■ **Work instructions**:
In the entries that follow, find the line containing "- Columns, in"; from there, copy every line exactly through the line containing "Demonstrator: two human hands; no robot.".

■ **Extracted records**:
== Segment start ==

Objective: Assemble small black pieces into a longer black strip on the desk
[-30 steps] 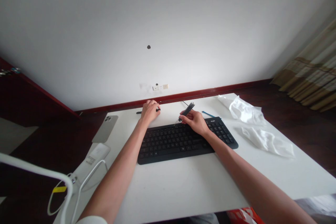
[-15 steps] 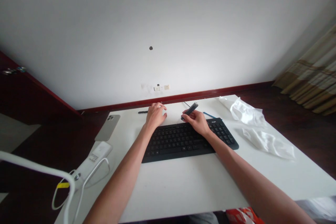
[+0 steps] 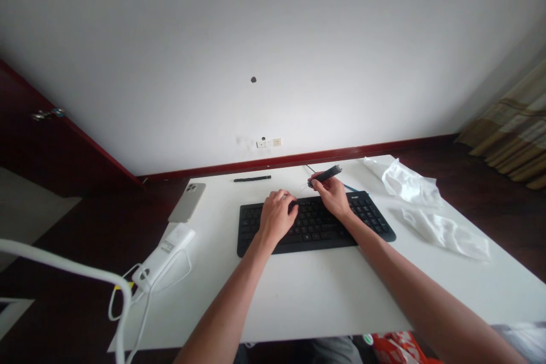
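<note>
A black keyboard [image 3: 315, 236] lies across the white table. My left hand [image 3: 278, 215] is over its upper left part, fingers curled and thumb near the index finger. Something small and dark shows between thumb and index; I cannot make out what it is. Above the keyboard's far edge, my right hand [image 3: 333, 196] grips a dark elongated tool [image 3: 327, 174], tilted up to the right, with thin wire-like ends at its left tip. A thin black strip [image 3: 252, 178] rests on the table beyond the keyboard.
On the left are a phone [image 3: 187, 203] and a white power strip [image 3: 164, 253] with cables. A white curved stand [image 3: 63, 263] crosses the lower left. Crumpled clear plastic wraps [image 3: 446, 233] lie at right. A blue stick [image 3: 351, 188] lies partly behind the keyboard.
My left hand has come back from beside the black strip onto the keyboard, uncovering the strip. The tool in my right hand tilts flatter. The view has shifted slightly.
</note>
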`<state>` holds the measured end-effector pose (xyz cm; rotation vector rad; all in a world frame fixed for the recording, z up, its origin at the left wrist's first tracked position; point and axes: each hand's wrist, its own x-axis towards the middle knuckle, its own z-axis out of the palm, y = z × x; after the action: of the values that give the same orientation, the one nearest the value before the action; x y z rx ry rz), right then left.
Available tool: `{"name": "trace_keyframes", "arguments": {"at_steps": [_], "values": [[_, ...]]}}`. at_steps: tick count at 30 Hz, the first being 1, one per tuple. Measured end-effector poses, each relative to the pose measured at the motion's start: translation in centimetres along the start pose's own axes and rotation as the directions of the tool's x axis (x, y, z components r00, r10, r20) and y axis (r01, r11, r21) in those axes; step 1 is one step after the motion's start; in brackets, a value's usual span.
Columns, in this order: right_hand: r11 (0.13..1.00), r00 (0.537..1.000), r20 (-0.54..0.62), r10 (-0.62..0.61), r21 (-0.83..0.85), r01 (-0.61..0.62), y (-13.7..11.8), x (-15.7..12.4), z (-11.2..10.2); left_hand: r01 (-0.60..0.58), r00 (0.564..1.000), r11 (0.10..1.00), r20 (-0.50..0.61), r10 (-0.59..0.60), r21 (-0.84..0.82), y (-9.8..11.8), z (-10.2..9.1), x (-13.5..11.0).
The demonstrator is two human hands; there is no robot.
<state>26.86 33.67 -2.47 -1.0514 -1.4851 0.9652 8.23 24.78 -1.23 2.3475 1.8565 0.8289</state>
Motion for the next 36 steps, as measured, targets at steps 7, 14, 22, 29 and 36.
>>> {"name": "trace_keyframes", "arguments": {"at_steps": [7,14,22,29,36], "values": [[0.998,0.998,0.038,-0.048,-0.039,0.05,-1.4,-0.5,0.1,0.011,1.0,0.999,0.014,-0.011,-0.041,-0.3,0.6,-0.4],[0.987,0.981,0.163,-0.106,-0.106,0.124,-1.8,-1.2,0.2,0.018,0.999,0.999,0.031,-0.017,-0.043,-0.4,0.6,-0.2],[0.959,0.961,0.233,-0.148,-0.202,0.196,-2.7,-1.7,0.2,0.03,0.999,0.999,0.027,-0.029,-0.018,-0.5,0.7,0.1],[0.933,0.944,0.32,-0.085,-0.308,0.188,-3.6,-1.7,-0.5,0.03,0.999,0.999,0.026,-0.029,-0.026,-0.7,0.7,0.1],[0.924,0.891,0.455,-0.015,-0.333,0.185,-4.8,-1.4,-1.9,0.001,0.999,0.999,0.044,-0.002,0.043,-0.5,0.8,0.3]]}}
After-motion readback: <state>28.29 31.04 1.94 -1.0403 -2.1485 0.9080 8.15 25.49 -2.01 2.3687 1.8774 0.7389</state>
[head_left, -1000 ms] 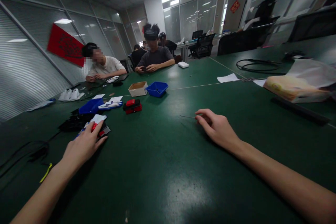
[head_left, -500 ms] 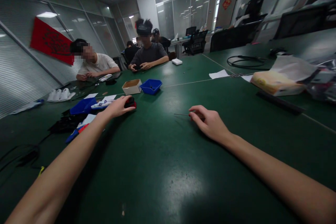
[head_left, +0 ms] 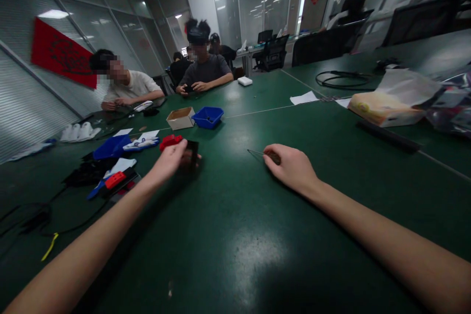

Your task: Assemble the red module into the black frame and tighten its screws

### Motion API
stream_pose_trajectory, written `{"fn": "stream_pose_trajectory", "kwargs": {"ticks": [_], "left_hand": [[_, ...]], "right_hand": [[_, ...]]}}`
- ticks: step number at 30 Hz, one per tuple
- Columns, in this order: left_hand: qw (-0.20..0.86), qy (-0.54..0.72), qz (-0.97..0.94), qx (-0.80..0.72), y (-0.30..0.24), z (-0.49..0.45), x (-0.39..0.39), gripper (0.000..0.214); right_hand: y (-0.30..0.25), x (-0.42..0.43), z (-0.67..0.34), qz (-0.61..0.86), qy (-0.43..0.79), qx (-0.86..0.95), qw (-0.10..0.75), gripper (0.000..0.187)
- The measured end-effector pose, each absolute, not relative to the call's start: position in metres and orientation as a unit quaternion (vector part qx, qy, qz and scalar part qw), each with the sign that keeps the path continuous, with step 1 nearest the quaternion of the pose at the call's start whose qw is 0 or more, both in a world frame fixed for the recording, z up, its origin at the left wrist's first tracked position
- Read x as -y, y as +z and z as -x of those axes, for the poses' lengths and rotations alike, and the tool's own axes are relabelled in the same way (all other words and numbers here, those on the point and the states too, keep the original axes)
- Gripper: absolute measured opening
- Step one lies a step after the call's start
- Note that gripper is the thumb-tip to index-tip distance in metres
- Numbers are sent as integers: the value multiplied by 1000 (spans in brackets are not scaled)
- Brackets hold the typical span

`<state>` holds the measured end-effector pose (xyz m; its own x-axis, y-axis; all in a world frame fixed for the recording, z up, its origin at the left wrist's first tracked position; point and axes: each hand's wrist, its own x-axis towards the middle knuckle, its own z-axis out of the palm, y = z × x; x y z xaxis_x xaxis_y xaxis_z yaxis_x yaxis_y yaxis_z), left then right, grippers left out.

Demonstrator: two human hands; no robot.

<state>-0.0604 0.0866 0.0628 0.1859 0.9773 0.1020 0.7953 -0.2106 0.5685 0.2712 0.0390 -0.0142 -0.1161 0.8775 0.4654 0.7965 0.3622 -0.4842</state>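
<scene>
My left hand (head_left: 170, 161) is closed around a dark, flat-faced block (head_left: 192, 151) with a shiny surface, blurred by motion. Against the far side of that hand shows a red part (head_left: 170, 142); whether it joins the dark block I cannot tell. On the right, my right hand (head_left: 292, 163) rests low over the green table (head_left: 235, 196), fingers curled around a screwdriver. Its thin metal shaft (head_left: 255, 152) points left, and the handle is mostly hidden in the palm. Beyond my left hand stand a blue bin (head_left: 208, 117) with small dark pieces and an open cardboard box (head_left: 180, 118).
Left of my forearm lie another blue bin (head_left: 112, 147), white-and-blue gloves (head_left: 142, 143), a red-and-black item (head_left: 115, 180) and cables. A tissue pack (head_left: 384, 108) and a long black bar (head_left: 388, 136) lie right. Two people sit across the table.
My left hand has taken hold of the dark block and turned it, showing its flat face. My right hand's fingers have closed further around the screwdriver. The view has shifted slightly.
</scene>
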Motion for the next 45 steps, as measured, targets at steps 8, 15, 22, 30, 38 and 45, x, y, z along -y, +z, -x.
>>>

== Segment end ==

■ **Written solution**:
- Columns, in this order: left_hand: qw (-0.20..0.86), qy (-0.54..0.72), qz (-0.97..0.94), qx (-0.80..0.72), y (-0.30..0.24), z (-0.49..0.45), x (-0.39..0.39), gripper (0.000..0.214); right_hand: y (-0.30..0.25), x (-0.42..0.43), z (-0.67..0.34), qz (-0.61..0.86), qy (-0.43..0.79), qx (-0.86..0.95), qw (-0.10..0.75), gripper (0.000..0.187)
- The measured end-effector pose, each absolute, not relative to the call's start: position in metres and orientation as a unit quaternion (vector part qx, qy, qz and scalar part qw), each with the sign that keeps the path continuous, with step 1 nearest the quaternion of the pose at the call's start whose qw is 0 or more, both in a world frame fixed for the recording, z up, its origin at the left wrist's first tracked position
- Read x as -y, y as +z and z as -x of those axes, for the poses' lengths and rotations alike, and the tool's own axes are relabelled in the same way (all other words and numbers here, those on the point and the states too, keep the original axes)
- Gripper: absolute measured opening
- Step one lies a step after the call's start
- Note that gripper is the thumb-tip to index-tip distance in metres
- Numbers are sent as integers: the value multiplied by 1000 (spans in brackets are not scaled)
- Brackets hold the typical span

`<state>` holds the measured end-effector pose (xyz m; its own x-axis, y-axis; all in a world frame fixed for the recording, z up, its origin at the left wrist's first tracked position; point and axes: each hand's wrist, its own x-axis towards the middle knuckle, its own z-axis out of the palm, y = z × x; x y z xaxis_x xaxis_y xaxis_z yaxis_x yaxis_y yaxis_z), left then right, grippers left out.

Demonstrator: two human hands; no robot.

Output for this exercise is now complete.